The ghosts wailed in awe, their translucent forms bending low as though compelled to bow before my brilliance.

I stood radiant, my hair whipping about me like a halo of embers, my veins alive with molten light. Zal's yellow eyes narrowed. His lips curled into something between a snarl and a grin.

Then—his form began to tear. Shadows spilled out of him like smoke bleeding from cracks in flesh. His skin split, blackened and peeled away. What emerged was no longer man or beast, but nightmare. A towering shape cloaked in writhing darkness, horns coiling like charred roots, claws longer than blades, eyes pits of endless night.

The crowd recoiled in horror, faces drained of colour. The wolves staggered back a step, hackles raised, their howls breaking into panicked growls. Even the witches' chants faltered, a dissonant tremor breaking their rhythm.

Only Elis, bound and pale, glared through it all. "Coward," he spat, voice hoarse but defiant. "Feeding on shadows… on the weak." His wolf's howl joined the chorus of defiance, low and dangerous, vibrating through the ground.

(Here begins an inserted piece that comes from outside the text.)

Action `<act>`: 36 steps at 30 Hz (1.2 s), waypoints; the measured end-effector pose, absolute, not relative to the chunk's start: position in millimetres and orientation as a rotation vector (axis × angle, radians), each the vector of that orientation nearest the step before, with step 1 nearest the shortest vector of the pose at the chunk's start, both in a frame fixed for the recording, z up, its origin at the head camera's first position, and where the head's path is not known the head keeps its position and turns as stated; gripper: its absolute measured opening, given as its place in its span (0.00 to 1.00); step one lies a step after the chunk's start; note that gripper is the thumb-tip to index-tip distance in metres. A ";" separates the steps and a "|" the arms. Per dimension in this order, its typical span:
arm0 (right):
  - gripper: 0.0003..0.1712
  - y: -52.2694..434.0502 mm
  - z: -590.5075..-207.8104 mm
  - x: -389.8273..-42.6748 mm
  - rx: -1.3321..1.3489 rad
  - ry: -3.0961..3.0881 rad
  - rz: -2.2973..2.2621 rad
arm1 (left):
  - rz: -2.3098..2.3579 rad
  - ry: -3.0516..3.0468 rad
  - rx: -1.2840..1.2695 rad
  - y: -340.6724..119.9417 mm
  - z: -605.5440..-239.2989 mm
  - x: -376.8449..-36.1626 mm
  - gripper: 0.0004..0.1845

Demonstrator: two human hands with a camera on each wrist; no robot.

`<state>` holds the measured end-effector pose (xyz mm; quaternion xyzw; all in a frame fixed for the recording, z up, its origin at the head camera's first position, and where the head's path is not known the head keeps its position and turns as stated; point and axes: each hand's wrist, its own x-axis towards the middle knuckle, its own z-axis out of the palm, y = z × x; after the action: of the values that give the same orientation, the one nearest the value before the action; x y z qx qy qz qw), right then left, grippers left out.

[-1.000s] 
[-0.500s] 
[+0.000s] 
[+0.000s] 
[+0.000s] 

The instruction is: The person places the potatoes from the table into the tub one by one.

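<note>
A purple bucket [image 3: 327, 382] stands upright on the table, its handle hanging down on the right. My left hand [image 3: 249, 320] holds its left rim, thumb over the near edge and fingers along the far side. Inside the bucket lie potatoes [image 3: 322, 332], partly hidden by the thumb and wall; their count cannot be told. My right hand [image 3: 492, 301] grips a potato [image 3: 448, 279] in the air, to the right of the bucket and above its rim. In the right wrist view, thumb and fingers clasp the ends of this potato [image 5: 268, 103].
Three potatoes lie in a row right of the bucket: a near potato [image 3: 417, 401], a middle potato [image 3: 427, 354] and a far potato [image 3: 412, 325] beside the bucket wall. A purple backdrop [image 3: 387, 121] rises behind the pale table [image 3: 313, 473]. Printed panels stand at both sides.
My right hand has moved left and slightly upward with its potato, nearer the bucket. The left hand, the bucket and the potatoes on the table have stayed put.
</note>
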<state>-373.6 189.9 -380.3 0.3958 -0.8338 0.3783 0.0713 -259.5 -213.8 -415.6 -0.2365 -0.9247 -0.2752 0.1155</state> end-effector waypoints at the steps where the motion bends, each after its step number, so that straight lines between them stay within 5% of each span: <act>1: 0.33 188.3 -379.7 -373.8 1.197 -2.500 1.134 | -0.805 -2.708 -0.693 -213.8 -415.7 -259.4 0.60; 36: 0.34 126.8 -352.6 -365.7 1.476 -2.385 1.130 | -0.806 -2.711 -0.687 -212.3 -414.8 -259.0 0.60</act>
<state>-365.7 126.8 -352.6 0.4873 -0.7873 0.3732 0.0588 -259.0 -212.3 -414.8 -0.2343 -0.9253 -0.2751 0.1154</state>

Zal's monstrous gaze locked on me, and despite the fear he commanded, I felt the strangest pull—light against darkness, fire against shadow. His abyss drank in my flames, and my flames reached for his void.

The battlefield trembled with the weight of it. Around us, the humans' prayers, the wolves' howls, the witches' chants—all rose, collided, and tangled in the charged air, as though the world itself held its breath for the clash of gods.